Demand for Carers will Rise but may Cause Labour Shortage

The United Kingdom will need more care workers, but a new report says a shortage in the care workforce looms as young people shun care jobs.

The report (Sector insights: skills and performance challenges in the health and social care sector) was released by UK Commission for Employment and Skills (UKCES) last May 28.

There are about 1.5 million care workers across UK as of the moment, but UKCES said increasing demand will require an additional 500,000 workers by 2022. UKCES said that the expected growth in the care sector’s workforce, which is at 27%, is the biggest in any industry.

The report also said that there is a pressing need for the care industry to hire more young workers as the mean age of care staff today is 50 to 65 years old and many care workers are expected to retire during the following 15 years.

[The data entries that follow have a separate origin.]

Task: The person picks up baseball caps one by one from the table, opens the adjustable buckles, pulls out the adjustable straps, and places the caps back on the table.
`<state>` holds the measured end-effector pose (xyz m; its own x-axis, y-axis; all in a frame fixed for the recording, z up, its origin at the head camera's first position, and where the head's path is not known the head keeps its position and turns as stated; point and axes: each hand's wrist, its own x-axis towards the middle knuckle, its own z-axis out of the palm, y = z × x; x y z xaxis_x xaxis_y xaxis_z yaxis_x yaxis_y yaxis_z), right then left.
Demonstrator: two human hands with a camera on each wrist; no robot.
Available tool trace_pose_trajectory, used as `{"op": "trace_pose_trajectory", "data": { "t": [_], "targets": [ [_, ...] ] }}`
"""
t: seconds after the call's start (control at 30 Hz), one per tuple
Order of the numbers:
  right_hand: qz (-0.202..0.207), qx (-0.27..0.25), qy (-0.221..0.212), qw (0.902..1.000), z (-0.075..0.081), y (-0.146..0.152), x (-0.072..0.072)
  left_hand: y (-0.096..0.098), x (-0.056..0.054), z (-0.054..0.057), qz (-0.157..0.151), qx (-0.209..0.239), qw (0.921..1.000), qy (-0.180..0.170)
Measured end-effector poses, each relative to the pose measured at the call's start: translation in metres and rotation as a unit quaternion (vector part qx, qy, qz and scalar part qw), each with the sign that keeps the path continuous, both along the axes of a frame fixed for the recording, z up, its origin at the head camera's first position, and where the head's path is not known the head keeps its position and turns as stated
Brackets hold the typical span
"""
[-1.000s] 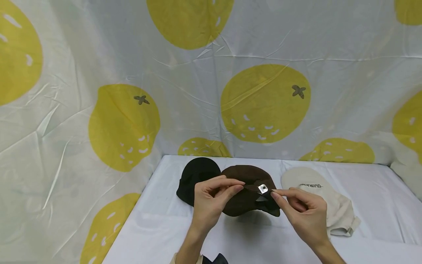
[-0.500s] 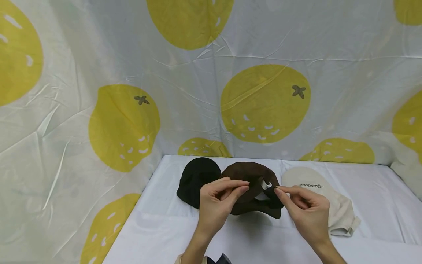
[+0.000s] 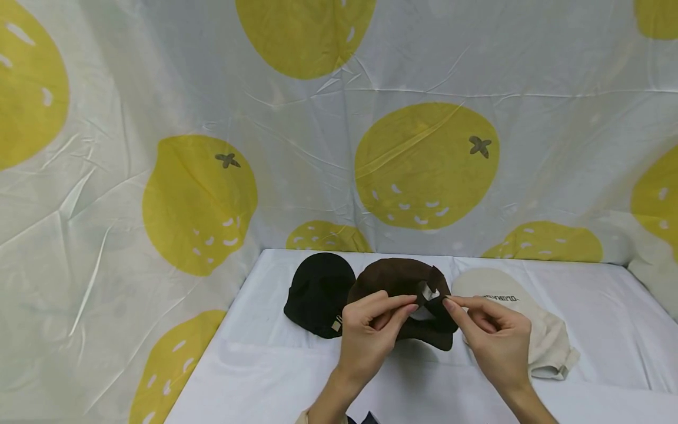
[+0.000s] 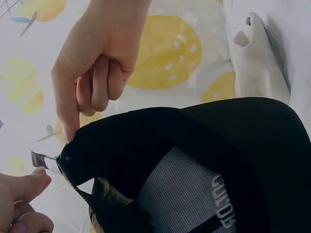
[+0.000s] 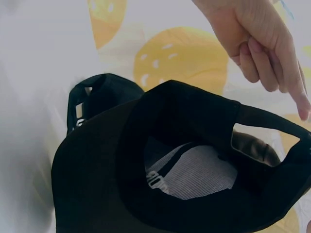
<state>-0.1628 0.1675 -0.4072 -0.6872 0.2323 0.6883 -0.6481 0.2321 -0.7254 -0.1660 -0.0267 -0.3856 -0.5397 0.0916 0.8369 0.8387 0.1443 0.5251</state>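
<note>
White cloth surface (image 3: 249, 377) with a black cap (image 3: 319, 291) and a cream cap (image 3: 541, 321) on it

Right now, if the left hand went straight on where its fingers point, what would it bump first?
The left hand would probably meet the strap of the brown cap, which it pinches. Past that, in the head view, comes the right hand, though depth is hard to judge.

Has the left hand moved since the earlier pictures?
Yes: in the head view, the left hand has shifted right, uncovering more of the unmoved black cap.
</note>
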Motion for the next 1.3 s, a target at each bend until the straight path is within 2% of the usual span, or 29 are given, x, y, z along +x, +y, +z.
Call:
{"op": "trace_pose_trajectory", "data": {
  "t": [0.23,0.47,0.7,0.9,1.3],
  "targets": [
    [-0.005,-0.011,-0.045,0.9989,0.006,-0.001,0.004,0.005,-0.001,-0.005,0.019,-0.010,0.9997,0.013],
    [-0.004,-0.023,-0.063,0.9978,0.009,-0.001,0.006,0.010,-0.003,-0.009,0.049,-0.030,0.9978,0.031],
    [-0.006,-0.033,-0.083,0.9960,0.008,-0.001,0.005,0.013,-0.004,-0.014,0.100,-0.043,0.9916,0.070],
    [-0.007,-0.037,-0.096,0.9946,0.008,0.000,0.004,0.014,-0.005,-0.017,0.128,-0.052,0.9866,0.086],
    [0.003,-0.043,-0.107,0.9933,0.009,0.001,0.004,0.015,-0.009,-0.021,0.148,-0.056,0.9823,0.100]
  ]
}}
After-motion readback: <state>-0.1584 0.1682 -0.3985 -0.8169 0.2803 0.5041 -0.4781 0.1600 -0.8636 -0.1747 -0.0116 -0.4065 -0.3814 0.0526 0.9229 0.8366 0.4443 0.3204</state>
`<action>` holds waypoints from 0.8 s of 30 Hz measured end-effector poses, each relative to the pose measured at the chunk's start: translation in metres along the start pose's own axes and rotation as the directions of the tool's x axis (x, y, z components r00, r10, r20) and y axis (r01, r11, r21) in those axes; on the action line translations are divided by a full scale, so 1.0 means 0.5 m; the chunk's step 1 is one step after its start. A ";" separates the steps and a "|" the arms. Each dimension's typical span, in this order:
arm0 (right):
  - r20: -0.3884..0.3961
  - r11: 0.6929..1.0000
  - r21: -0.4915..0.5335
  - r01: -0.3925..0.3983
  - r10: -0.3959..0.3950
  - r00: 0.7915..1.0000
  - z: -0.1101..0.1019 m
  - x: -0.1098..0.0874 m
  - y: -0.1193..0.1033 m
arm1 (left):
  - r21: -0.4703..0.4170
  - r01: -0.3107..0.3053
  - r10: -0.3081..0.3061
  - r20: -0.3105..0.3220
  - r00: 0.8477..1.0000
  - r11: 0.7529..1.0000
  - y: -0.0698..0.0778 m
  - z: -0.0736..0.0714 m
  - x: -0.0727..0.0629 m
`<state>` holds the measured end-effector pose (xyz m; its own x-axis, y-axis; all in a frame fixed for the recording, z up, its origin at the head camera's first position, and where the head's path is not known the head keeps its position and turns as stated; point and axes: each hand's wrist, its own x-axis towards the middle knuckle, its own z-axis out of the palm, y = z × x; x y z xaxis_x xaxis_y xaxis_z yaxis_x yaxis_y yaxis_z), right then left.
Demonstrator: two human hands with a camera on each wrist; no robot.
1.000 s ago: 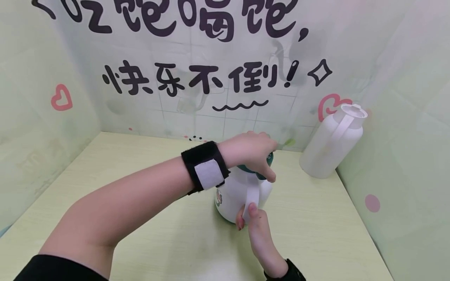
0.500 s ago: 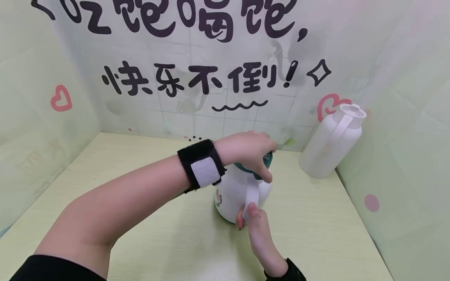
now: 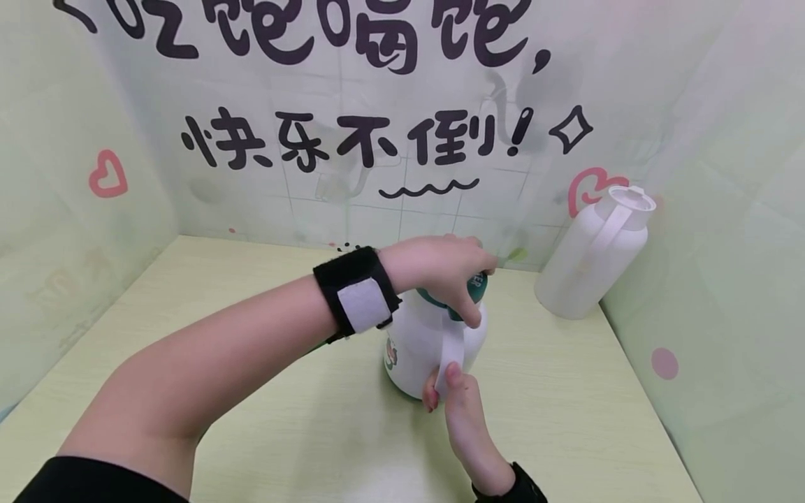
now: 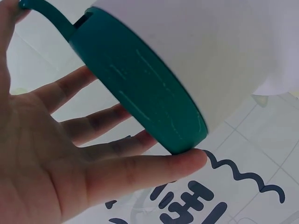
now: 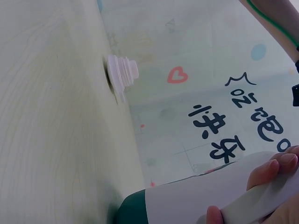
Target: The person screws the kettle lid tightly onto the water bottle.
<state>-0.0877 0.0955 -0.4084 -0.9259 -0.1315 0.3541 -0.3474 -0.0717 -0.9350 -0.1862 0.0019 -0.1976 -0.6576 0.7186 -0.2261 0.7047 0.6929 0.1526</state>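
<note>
A white thermos jug (image 3: 411, 349) with a green base stands upright on the table in the head view. My left hand (image 3: 443, 269) reaches over its top and grips the green lid (image 3: 478, 286), thumb on the near side. Seen from the left wrist, the fingers spread around the rim of the lid (image 4: 140, 84), below a curved green tab (image 4: 51, 16). Lower down, my right hand (image 3: 465, 419) holds the jug's white handle (image 3: 450, 346), its thumb lying along it. The right wrist view shows those fingers curled round the handle beside the jug (image 5: 187, 200).
Another white jug (image 3: 585, 258), with an uncovered mouth, stands at the back right by the wall. A white stepped round piece (image 5: 122, 74) sits on the table in the right wrist view; my left forearm (image 3: 239, 356) covers part of the table. Printed cloth walls enclose the table.
My left wrist and thumb have shifted slightly left, and the lid has turned with them, bringing more of its lettering into sight. My right hand and the jug body stay put.
</note>
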 end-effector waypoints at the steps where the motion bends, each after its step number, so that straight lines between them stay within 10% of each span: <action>1: 0.002 1.000 0.002 0.002 -0.002 1.000 0.000 0.000 0.000 | 0.001 -0.003 0.003 0.001 1.000 1.000 -0.001 0.000 0.000; 16: 0.001 1.000 0.001 -0.016 0.016 1.000 0.007 0.001 -0.007 | 0.023 0.011 -0.012 0.010 1.000 1.000 -0.002 0.004 -0.004; 24: 0.001 1.000 -0.022 -0.011 0.011 1.000 0.008 0.001 -0.013 | -0.158 -0.044 0.038 -0.039 0.999 0.986 -0.035 0.021 -0.013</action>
<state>-0.0851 0.0920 -0.4020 -0.9294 -0.1336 0.3439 -0.3405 -0.0485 -0.9390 -0.1916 -0.0154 -0.2090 -0.6403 0.7462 -0.1821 0.6819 0.6613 0.3126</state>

Despite the growing demand, UKCES said the care sector may experience labour shortage because many young people are not interested in pursuing careers in the industry.

The report said the career path in the care sector is limited and there is no alternative for staff who do not want to progress to managerial positions. Openings for senior care staff positions for carers who wish to remain in the industry for the long-term are also minimal. Furthermore, young carers are attracted to positions in the NHS because of their perception that the agency provides better pay, benefits and career progression.

UKCES also cited several factors that hinder interest among the youth, including, negative conception of care work, zero-hours contracts, low salary, lesser time to spend with patients, and lack of investment in specialisation training.

To prevent serious staff shortage, UKCES is calling for heightened qualifications for entry level positions, increased opportunities for career advancement in the care sector, and more career flexibility that will permit carers to jump between social care and healthcare positions.